▶ [TASK TO COMPLETE]:
Report, as a number alone, how many lines below contain the string "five".

▶ [RECORDED INFORMATION]:
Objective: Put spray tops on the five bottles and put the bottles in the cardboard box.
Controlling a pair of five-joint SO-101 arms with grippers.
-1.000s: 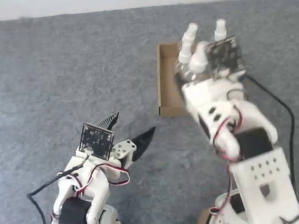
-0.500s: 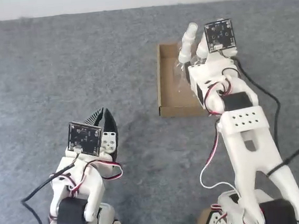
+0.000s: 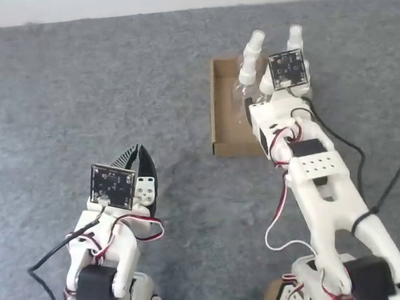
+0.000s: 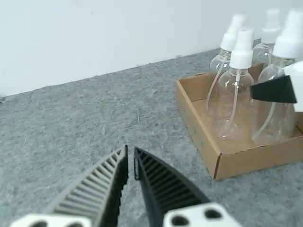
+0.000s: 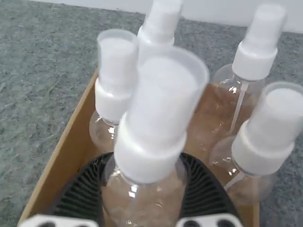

▶ [TASK OUTPUT]:
2